── Data extract ──
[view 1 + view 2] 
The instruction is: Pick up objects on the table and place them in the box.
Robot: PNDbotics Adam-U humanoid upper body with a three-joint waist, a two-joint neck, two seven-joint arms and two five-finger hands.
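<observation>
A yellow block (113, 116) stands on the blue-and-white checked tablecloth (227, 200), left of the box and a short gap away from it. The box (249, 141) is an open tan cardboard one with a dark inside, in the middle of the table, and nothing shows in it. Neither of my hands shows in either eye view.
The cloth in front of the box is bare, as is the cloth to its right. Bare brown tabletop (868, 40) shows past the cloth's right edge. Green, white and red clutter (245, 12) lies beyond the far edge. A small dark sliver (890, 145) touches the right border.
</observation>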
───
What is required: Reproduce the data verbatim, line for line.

Output of the exercise:
[view 1 + view 2] 
The instruction is: Pick up objects on the table and place them in the box.
Robot: PNDbotics Adam-U humanoid upper body with a three-joint waist, a two-joint neck, two seven-joint arms and two five-finger hands.
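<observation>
A yellow block (113, 116) stands on the blue-and-white checked tablecloth (227, 200), left of the box and a short gap away from it. The box (249, 141) is an open tan cardboard one with a dark inside, in the middle of the table, and nothing shows in it. Neither of my hands shows in either eye view.
The cloth in front of the box is bare, as is the cloth to its right. Bare brown tabletop (868, 40) shows past the cloth's right edge. Green, white and red clutter (245, 12) lies beyond the far edge. A small dark sliver (890, 145) touches the right border.
</observation>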

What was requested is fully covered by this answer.